• _INSTRUCTIONS TO FOLLOW_
Omit all images, then repeat exactly the lines below from the one containing "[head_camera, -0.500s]" through the one containing "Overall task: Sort", both ends included.

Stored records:

***

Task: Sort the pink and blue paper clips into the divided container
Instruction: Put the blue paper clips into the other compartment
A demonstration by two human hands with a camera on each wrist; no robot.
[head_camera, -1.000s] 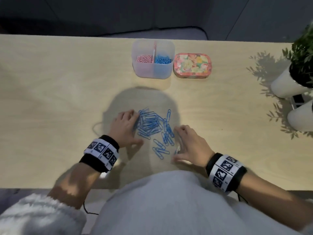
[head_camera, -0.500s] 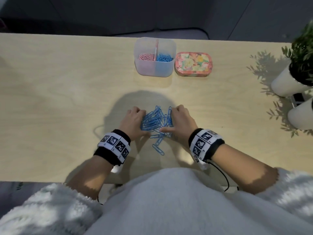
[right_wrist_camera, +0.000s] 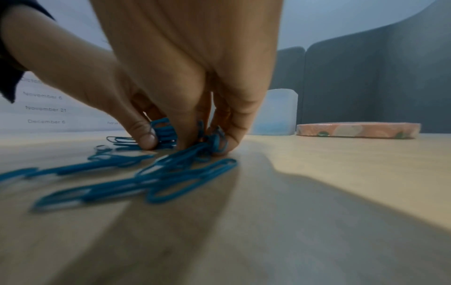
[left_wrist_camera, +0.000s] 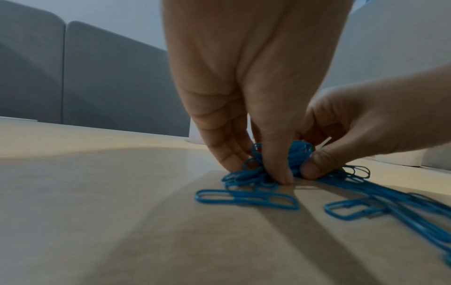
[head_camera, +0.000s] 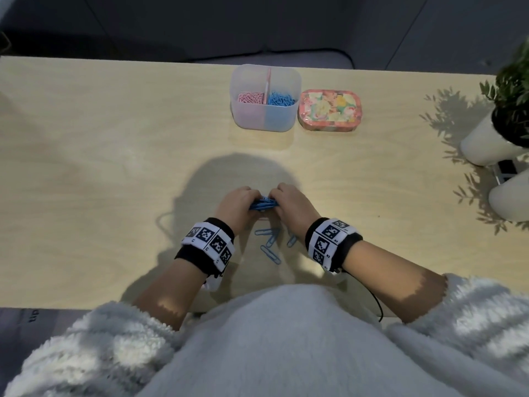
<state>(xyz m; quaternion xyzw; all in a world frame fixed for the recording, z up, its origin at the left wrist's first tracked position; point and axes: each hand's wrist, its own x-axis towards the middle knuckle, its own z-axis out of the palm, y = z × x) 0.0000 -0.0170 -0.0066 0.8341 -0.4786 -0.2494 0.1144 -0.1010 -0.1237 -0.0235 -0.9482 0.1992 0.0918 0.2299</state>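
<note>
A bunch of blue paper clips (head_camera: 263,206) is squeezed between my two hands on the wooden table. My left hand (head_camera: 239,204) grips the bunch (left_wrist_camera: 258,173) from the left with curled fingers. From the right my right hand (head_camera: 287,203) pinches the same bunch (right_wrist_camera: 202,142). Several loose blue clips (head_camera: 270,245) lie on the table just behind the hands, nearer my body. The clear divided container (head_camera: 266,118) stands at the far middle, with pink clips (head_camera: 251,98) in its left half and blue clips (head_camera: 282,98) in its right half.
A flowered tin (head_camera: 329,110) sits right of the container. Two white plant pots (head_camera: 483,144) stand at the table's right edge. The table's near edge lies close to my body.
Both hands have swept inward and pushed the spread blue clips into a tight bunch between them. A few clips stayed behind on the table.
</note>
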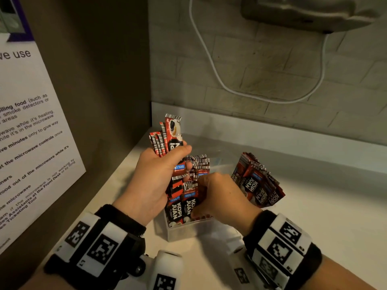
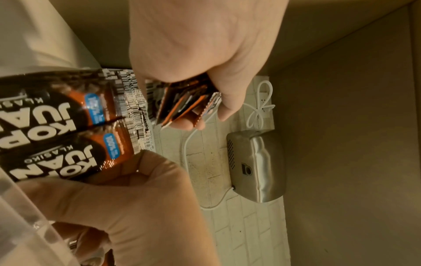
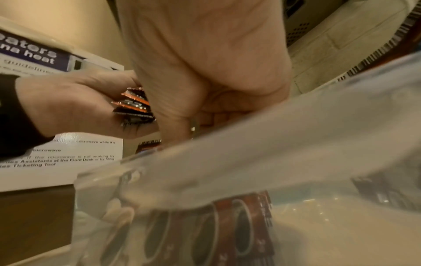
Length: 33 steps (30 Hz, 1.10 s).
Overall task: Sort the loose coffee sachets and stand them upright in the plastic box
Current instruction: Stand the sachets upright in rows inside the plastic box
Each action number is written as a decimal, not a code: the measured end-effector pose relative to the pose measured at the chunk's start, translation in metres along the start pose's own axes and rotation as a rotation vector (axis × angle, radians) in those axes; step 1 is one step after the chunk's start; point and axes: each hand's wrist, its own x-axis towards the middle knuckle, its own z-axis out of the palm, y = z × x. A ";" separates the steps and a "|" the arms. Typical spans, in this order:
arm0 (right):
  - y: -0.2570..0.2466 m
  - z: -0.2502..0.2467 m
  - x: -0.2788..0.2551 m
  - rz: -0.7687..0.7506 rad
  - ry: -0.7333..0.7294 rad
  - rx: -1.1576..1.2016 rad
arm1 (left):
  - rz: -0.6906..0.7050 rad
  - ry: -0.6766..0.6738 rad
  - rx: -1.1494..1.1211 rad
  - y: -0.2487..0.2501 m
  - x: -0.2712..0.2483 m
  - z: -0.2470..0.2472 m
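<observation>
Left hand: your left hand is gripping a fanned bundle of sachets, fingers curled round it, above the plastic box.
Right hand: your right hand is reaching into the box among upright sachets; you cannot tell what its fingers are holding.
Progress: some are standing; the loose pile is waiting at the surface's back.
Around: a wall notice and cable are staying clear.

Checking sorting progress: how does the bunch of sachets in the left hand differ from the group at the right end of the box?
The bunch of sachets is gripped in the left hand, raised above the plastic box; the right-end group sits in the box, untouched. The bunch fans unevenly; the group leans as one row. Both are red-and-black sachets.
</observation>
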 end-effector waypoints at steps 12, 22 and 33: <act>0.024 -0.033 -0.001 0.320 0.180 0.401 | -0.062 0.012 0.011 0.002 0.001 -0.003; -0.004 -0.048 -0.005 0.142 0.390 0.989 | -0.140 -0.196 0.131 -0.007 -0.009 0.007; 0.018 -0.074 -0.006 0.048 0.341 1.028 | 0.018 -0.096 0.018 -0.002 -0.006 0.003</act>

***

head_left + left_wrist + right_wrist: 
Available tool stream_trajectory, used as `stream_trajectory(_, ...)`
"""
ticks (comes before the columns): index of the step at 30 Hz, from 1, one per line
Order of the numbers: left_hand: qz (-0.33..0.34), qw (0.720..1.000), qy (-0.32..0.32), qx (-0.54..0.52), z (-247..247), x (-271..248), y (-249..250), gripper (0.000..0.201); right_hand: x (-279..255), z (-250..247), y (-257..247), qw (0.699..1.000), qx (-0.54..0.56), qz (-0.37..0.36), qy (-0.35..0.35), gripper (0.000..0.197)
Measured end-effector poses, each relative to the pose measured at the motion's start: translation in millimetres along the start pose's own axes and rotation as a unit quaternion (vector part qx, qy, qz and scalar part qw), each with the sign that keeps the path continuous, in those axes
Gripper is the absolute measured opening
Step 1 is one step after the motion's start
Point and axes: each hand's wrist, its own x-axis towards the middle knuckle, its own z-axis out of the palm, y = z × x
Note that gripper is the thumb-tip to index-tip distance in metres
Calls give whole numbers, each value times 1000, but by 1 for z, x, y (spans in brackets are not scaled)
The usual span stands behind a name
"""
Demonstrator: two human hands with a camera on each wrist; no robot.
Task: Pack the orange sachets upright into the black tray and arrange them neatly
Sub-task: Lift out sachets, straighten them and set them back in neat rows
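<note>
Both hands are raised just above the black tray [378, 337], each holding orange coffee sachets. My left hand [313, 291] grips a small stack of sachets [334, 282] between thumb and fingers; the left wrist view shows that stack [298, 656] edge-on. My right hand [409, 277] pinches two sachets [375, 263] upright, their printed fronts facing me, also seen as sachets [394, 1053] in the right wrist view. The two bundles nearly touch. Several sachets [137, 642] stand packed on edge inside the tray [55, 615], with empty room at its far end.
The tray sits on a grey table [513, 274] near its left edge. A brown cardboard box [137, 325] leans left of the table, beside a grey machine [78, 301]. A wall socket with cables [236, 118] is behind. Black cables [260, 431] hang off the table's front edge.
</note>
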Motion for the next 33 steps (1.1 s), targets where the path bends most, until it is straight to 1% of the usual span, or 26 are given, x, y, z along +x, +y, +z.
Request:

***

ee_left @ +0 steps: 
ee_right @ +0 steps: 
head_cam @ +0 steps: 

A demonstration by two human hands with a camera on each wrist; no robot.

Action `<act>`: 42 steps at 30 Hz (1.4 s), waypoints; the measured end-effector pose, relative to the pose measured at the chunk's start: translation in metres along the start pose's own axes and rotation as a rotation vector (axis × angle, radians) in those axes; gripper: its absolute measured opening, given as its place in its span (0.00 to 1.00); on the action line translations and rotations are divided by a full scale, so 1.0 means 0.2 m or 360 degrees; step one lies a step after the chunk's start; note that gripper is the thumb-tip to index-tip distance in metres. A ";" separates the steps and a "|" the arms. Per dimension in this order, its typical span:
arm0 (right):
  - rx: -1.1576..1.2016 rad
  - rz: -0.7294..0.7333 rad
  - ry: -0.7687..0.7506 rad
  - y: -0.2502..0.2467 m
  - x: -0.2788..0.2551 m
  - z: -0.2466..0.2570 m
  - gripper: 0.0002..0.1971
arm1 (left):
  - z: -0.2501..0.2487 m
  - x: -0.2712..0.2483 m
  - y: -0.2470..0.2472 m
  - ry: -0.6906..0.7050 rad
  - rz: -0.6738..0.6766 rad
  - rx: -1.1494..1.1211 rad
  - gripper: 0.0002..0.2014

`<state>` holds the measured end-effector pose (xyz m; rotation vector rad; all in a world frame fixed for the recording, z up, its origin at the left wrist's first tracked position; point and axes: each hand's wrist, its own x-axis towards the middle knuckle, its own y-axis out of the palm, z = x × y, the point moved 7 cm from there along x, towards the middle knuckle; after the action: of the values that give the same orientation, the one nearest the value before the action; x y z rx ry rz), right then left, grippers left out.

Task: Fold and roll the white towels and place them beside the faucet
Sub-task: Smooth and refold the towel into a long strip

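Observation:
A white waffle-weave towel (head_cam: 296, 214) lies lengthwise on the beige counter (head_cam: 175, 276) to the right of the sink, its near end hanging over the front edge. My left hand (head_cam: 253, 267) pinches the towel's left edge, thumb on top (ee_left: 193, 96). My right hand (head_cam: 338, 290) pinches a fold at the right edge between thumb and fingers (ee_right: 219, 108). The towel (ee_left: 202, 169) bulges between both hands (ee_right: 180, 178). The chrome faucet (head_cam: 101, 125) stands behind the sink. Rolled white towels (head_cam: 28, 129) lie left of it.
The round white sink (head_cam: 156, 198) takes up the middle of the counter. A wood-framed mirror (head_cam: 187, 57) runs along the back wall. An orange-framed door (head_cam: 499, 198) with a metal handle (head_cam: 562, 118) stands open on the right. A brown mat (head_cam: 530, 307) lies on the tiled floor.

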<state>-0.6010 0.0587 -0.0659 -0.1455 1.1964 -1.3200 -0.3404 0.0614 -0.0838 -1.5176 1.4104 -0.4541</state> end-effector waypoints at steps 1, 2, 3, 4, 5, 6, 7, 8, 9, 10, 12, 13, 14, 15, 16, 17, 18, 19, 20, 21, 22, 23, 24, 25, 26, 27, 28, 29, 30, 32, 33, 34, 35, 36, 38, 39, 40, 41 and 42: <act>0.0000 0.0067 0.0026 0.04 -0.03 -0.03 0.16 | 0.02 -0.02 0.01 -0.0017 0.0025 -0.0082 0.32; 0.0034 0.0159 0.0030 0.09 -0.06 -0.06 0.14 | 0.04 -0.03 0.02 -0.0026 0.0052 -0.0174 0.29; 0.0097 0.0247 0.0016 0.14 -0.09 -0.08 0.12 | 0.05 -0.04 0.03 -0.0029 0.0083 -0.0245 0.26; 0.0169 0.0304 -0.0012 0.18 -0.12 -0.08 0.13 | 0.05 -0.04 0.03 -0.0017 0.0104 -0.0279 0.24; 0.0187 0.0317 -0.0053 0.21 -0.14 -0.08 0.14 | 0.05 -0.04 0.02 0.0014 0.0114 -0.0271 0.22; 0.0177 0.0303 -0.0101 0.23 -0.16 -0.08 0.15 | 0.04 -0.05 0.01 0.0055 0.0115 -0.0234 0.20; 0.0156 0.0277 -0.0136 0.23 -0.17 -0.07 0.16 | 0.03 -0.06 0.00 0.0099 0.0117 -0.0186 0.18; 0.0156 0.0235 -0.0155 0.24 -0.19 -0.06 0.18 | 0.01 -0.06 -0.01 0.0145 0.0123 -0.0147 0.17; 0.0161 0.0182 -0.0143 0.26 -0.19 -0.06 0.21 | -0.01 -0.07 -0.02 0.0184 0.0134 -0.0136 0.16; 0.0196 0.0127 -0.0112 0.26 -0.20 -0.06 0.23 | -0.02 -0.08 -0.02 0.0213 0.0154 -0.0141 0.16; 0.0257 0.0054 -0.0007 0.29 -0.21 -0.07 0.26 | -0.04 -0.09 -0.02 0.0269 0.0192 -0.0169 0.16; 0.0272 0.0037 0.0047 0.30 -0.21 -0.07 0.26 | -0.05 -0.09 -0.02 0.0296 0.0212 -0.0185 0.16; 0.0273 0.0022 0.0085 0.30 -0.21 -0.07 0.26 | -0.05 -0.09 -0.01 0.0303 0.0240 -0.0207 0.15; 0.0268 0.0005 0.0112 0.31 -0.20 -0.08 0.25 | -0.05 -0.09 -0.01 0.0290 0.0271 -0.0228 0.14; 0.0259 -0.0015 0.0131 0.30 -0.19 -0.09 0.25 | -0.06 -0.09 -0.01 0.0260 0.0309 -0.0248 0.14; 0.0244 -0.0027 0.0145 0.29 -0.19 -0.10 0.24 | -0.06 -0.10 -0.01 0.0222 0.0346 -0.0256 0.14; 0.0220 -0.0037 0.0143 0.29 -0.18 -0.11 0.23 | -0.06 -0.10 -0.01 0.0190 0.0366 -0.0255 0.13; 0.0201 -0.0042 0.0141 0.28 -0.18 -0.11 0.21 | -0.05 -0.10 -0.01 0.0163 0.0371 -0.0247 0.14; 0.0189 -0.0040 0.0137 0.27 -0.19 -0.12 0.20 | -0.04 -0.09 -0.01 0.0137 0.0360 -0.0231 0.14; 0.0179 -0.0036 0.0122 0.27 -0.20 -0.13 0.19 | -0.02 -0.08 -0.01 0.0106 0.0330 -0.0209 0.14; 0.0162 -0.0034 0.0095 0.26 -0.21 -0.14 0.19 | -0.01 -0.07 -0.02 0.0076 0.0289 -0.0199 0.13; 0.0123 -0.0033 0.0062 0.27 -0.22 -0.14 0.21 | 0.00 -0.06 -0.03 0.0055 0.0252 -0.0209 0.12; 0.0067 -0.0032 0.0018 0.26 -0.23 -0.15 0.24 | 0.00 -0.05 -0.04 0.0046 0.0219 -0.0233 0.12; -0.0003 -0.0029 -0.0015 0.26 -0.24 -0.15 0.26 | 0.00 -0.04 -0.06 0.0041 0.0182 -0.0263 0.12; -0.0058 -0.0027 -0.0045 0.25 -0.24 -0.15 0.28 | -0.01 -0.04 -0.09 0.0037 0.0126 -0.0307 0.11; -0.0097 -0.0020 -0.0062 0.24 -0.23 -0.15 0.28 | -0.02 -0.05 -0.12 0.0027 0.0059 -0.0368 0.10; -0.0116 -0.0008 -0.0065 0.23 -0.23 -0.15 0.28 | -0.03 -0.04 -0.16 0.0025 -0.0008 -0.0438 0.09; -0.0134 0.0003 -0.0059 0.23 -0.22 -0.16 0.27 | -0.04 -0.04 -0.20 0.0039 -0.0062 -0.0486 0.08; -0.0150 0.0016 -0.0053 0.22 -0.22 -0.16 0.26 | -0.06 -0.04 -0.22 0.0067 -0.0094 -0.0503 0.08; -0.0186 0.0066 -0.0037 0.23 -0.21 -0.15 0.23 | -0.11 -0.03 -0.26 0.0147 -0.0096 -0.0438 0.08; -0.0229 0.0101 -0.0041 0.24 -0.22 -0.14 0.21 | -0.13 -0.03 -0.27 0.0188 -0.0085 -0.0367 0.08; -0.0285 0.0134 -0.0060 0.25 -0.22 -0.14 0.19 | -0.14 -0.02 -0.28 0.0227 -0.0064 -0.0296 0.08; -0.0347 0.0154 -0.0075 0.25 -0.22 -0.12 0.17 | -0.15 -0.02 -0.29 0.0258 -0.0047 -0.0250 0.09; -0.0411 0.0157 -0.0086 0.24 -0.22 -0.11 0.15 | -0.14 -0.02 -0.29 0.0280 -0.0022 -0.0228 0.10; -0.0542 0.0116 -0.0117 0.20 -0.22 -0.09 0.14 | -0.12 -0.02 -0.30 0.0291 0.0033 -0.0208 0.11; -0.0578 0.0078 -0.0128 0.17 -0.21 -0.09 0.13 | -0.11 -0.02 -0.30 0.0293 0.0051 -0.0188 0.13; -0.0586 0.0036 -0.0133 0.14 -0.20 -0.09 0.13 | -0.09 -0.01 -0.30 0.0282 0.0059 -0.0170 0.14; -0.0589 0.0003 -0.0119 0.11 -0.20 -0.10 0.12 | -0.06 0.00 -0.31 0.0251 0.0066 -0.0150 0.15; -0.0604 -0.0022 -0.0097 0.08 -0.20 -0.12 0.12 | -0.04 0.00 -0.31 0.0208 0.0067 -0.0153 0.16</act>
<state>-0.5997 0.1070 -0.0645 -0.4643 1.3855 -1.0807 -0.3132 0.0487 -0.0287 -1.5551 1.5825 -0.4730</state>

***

• _THE COMPLETED TASK_
[head_camera, -0.500s] 
[right_wrist_camera, +0.000s] 
[left_wrist_camera, +0.000s] 
[head_camera, +0.000s] 
<state>(xyz m; quaternion xyzw; all in a world frame fixed for the recording, z up, its origin at the left wrist's first tracked position; point and axes: each hand's wrist, its own x-axis towards the middle knuckle, its own z-axis out of the palm, y = z × x) 0.0000 -0.0170 -0.0066 0.8341 -0.4786 -0.2494 0.1144 -0.1010 -0.1237 -0.0235 -0.9482 0.1992 0.0918 0.2299</state>
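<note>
A bunch of blue paper clips (head_camera: 263,206) is squeezed between my two hands on the wooden table. My left hand (head_camera: 239,204) grips the bunch (left_wrist_camera: 258,173) from the left with curled fingers. From the right my right hand (head_camera: 287,203) pinches the same bunch (right_wrist_camera: 202,142). Several loose blue clips (head_camera: 270,245) lie on the table just behind the hands, nearer my body. The clear divided container (head_camera: 266,118) stands at the far middle, with pink clips (head_camera: 251,98) in its left half and blue clips (head_camera: 282,98) in its right half.
A flowered tin (head_camera: 329,110) sits right of the container. Two white plant pots (head_camera: 483,144) stand at the table's right edge. The table's near edge lies close to my body.
Both hands have swept inward and pushed the spread blue clips into a tight bunch between them. A few clips stayed behind on the table.
</note>
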Length: 33 steps (30 Hz, 1.10 s).
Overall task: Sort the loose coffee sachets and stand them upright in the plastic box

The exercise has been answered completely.